▶ Exercise aim:
Your job with the data below is to output exactly the lines from the one holding "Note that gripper" down to the one holding "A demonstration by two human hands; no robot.", both included, and no others.

▶ Provided material:
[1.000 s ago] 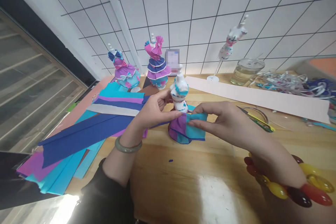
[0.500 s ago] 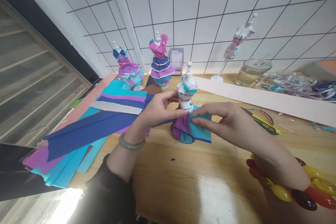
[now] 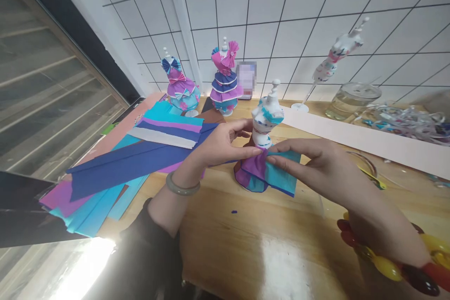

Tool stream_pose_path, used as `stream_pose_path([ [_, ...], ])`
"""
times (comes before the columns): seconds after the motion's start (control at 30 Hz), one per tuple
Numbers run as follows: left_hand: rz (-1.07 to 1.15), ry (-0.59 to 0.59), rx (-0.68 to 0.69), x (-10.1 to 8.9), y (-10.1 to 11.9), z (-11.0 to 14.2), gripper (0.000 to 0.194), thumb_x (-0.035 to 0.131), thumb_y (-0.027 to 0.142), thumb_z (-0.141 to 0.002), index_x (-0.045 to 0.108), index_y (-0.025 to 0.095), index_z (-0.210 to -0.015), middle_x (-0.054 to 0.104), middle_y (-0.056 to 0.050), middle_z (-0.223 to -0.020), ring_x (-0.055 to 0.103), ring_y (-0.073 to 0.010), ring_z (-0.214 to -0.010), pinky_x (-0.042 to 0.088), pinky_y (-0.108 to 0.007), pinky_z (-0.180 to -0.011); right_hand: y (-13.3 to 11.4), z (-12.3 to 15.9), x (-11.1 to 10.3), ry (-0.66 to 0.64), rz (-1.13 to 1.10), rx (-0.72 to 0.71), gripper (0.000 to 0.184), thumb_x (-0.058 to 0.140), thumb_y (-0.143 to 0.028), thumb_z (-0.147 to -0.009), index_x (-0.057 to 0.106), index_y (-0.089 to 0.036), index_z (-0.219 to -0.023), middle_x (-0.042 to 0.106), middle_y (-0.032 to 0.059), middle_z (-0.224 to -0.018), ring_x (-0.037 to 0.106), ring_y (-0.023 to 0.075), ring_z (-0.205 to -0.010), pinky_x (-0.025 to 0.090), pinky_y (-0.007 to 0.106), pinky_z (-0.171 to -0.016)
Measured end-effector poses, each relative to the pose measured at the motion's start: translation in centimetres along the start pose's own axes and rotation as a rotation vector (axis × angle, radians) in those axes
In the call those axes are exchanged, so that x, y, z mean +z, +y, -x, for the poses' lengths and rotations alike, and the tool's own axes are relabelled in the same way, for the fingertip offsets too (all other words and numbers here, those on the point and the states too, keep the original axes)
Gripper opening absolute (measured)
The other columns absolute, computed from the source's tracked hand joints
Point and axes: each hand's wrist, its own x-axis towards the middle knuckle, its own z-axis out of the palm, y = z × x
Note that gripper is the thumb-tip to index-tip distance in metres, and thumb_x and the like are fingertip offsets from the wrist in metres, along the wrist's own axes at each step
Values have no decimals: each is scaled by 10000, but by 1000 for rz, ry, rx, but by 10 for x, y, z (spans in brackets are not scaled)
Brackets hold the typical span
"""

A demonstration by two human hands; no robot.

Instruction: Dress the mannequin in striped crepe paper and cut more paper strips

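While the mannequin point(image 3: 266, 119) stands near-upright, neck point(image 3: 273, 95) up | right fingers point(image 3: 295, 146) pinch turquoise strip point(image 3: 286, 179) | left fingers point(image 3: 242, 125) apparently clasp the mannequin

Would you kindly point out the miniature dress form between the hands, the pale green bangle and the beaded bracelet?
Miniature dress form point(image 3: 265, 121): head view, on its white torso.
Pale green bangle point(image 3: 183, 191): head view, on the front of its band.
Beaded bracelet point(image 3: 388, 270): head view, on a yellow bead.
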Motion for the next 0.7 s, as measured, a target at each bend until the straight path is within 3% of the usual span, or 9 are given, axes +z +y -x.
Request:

▶ Result of this task:
Note that gripper is the thumb-tip to index-tip distance in metres, and thumb_x and the like are fingertip offsets from the wrist in metres, along the wrist's own axes at each step
Values have no decimals: each is scaled by 10000, but by 1000 for rz, ry, rx, but by 10 for x, y, z (spans in brackets are not scaled)
Brackets hold the typical span
"""

A demonstration by two human hands; no robot.

The exercise is fully answered.